| Given data |

※ ※ ※

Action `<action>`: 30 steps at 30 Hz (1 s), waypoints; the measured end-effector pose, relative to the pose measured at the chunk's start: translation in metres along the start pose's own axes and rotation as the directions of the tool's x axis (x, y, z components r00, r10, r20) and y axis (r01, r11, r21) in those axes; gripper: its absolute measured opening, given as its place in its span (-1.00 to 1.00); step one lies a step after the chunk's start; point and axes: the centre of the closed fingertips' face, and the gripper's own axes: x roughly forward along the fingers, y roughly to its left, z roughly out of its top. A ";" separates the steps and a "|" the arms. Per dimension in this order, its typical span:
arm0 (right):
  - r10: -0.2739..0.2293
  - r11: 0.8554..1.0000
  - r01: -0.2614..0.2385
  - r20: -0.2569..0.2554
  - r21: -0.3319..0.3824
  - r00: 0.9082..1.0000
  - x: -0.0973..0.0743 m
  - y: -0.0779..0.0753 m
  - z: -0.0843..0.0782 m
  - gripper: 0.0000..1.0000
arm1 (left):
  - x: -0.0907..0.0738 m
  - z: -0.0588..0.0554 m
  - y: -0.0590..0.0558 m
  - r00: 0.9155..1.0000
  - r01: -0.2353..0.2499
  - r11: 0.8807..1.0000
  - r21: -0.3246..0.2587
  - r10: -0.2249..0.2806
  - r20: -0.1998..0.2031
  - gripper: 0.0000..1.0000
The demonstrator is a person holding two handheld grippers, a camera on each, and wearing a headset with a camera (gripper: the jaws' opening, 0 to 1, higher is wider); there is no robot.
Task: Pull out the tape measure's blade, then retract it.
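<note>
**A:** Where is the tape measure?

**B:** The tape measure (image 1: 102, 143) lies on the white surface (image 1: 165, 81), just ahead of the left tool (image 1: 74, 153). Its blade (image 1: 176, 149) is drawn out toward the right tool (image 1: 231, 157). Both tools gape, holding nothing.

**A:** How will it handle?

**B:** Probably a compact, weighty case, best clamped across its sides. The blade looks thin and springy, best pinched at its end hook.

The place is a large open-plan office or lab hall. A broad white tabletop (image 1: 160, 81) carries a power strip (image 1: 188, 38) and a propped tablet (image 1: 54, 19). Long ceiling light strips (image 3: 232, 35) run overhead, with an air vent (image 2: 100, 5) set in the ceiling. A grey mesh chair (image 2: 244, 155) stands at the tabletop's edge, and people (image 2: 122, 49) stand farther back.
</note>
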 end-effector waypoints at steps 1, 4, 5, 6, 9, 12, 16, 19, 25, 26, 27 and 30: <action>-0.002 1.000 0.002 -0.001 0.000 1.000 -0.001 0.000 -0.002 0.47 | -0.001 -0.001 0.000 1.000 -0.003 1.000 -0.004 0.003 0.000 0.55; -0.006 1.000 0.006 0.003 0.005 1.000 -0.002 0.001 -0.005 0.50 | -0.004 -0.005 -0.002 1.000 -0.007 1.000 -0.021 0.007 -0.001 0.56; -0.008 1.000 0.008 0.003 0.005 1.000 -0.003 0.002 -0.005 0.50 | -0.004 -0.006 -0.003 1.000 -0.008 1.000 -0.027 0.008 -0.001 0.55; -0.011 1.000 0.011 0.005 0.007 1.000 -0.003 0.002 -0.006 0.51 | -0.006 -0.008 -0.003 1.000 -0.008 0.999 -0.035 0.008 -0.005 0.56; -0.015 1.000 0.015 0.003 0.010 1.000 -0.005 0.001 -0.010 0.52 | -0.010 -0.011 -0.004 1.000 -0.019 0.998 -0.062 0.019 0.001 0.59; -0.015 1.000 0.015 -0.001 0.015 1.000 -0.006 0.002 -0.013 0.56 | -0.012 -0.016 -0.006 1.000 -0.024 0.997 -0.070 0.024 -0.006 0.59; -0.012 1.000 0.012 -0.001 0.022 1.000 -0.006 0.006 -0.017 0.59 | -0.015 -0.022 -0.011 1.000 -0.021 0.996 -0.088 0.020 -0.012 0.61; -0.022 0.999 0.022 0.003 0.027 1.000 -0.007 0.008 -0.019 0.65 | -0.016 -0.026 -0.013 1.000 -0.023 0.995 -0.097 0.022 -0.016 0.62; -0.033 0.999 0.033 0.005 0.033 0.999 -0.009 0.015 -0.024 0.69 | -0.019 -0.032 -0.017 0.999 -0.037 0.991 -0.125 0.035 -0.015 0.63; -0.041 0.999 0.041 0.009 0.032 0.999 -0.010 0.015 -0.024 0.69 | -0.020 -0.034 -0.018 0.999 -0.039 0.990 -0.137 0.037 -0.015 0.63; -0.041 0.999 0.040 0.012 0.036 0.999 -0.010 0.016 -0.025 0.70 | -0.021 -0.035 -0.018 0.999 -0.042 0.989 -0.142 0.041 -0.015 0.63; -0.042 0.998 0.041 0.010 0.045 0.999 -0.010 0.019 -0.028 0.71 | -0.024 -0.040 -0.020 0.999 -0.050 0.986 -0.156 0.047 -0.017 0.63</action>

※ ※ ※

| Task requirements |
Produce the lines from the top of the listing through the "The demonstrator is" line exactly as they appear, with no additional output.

| Answer space |
Action `<action>`: 30 steps at 30 Hz (1 s), waypoints; the measured end-effector pose, relative to the pose measured at the chunk's start: translation in metres along the start pose's own axes and rotation as the directions of the tool's x axis (x, y, z components r00, r10, r20) and y axis (r01, r11, r21) in those axes; gripper: its absolute measured opening, given as its place in its span (-1.00 to 1.00); step one lies a step after the chunk's start; point and axes: the centre of the closed fingertips' face, and the gripper's own axes: x roughly forward along the fingers, y roughly to its left, z roughly out of its top. A ";" separates the steps and a "|" the arms. Per dimension in this order, its typical span:
arm0 (right):
  - r10: -0.2739..0.2293
  - r11: 0.8554..1.0000
  - r01: -0.2614..0.2385
  - r20: -0.2569..0.2554
  - r21: -0.3319..0.3824
  - r00: 0.9082..1.0000
  - x: -0.0973..0.0743 m
  - y: -0.0779..0.0753 m
  - z: -0.0843..0.0782 m
  - gripper: 0.0000..1.0000
arm1 (left):
  - x: -0.0907..0.0738 m
  - z: -0.0588..0.0554 m
  - y: -0.0590..0.0558 m
  - r00: 0.9155..1.0000
  - r01: -0.2353..0.2499
  - r11: 0.8807..1.0000
  - r21: -0.3246..0.2587
  - r10: -0.2249..0.2806
  - r20: -0.1998..0.2031
  - gripper: 0.0000..1.0000
The demonstrator is a person holding two handheld grippers, a camera on each, and wearing a headset with a camera (gripper: the jaws' opening, 0 to 1, higher is wider); there is no robot.

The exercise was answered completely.